→ **TRY IT**
Reproduce the listing that follows word for word, without its pictures.

---- RECORDED INFORMATION

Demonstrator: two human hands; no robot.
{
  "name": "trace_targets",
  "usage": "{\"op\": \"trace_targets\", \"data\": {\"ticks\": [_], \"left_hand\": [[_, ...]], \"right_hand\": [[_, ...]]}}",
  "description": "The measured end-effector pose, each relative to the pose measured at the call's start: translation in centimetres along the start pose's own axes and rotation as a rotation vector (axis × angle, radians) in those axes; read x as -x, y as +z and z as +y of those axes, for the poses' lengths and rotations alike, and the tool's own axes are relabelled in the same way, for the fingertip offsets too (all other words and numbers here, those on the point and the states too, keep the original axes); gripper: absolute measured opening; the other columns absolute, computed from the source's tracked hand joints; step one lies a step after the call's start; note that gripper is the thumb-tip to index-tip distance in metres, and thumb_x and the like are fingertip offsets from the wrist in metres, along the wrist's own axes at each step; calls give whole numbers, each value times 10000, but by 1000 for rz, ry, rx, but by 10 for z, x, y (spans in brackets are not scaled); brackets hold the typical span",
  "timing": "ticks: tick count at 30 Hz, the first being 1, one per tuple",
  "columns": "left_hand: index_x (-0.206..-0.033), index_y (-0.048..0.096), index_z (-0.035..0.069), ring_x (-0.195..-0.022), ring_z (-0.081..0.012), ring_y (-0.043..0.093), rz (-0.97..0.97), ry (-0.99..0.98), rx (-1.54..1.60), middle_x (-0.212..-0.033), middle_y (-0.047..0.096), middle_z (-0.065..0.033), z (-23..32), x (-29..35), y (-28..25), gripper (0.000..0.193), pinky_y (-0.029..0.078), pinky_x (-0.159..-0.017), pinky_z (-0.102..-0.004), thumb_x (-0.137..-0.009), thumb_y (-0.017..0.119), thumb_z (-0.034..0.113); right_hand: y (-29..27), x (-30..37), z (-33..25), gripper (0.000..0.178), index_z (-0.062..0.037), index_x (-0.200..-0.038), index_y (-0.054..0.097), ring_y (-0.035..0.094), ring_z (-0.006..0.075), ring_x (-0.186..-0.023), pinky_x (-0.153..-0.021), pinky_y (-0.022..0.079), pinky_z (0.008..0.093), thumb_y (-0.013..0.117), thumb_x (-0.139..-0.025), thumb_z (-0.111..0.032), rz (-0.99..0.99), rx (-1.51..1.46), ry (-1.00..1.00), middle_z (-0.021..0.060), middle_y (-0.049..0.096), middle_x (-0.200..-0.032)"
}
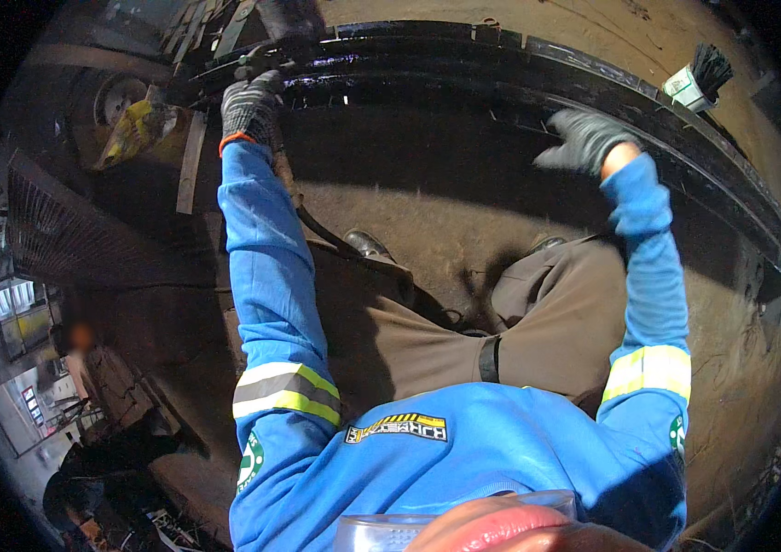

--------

→ **THE ANSWER**
Demonstrator: two human hands; no robot.
{
  "name": "trace_targets",
  "usage": "{\"op\": \"trace_targets\", \"data\": {\"ticks\": [_], \"left_hand\": [[_, ...]], \"right_hand\": [[_, ...]]}}",
  "description": "The measured end-effector pose, each relative to the pose measured at the call's start: translation in centimetres along the start pose's own axes and rotation as a rotation vector (axis × angle, radians) in those axes; read x as -x, y as +z and z as +y of those axes, for the poses' lengths and rotations alike, and the tool's own axes are relabelled in the same way, for the fingertip offsets too (all other words and numbers here, those on the point and the states too, keep the original axes); gripper: absolute measured opening; the other columns absolute, computed from the source's tracked hand joints; step one lies a step after the call's start; note that gripper is the thumb-tip to index-tip distance in metres, and thumb_x and the like are fingertip offsets from the wrist in metres, along the wrist's own axes at each step; calls give whole numbers, each value times 10000, but by 1000 for rz, ry, rx, but by 10 for z, x, y (spans in brackets are not scaled); brackets hold the typical span",
  "timing": "ticks: tick count at 30 Hz, the first being 1, one per tuple",
  "columns": "left_hand: index_x (-0.206..-0.033), index_y (-0.048..0.096), index_z (-0.035..0.069), ring_x (-0.195..-0.022), ring_z (-0.081..0.012), ring_y (-0.043..0.093), rz (-0.97..0.97), ry (-0.99..0.98), rx (-1.54..1.60), middle_x (-0.212..-0.033), middle_y (-0.047..0.096), middle_z (-0.065..0.033), z (-23..32), x (-29..35), y (-28..25), gripper (0.000..0.193), pinky_y (-0.029..0.078), pinky_x (-0.159..-0.017), pinky_z (-0.102..-0.004), thumb_x (-0.137..-0.009), thumb_y (-0.017..0.119), thumb_z (-0.034..0.113); right_hand: y (-29..27), x (-30..37), z (-33..25), gripper (0.000..0.178), index_z (-0.062..0.037), index_x (-0.200..-0.038), index_y (-0.054..0.097), ring_y (-0.035..0.094), ring_z (-0.006..0.075), ring_x (-0.186..-0.023), pinky_x (-0.153..-0.021), pinky_y (-0.022..0.079), pinky_z (0.008..0.093), thumb_y (-0.013..0.117), thumb_x (-0.139..-0.025), thumb_z (-0.111..0.032), rz (-0.99..0.99), rx (-1.51..1.46), ry (-1.00..1.00), middle_z (-0.021..0.060), middle_y (-0.049..0.096), middle_x (-0.200..-0.032)"
}

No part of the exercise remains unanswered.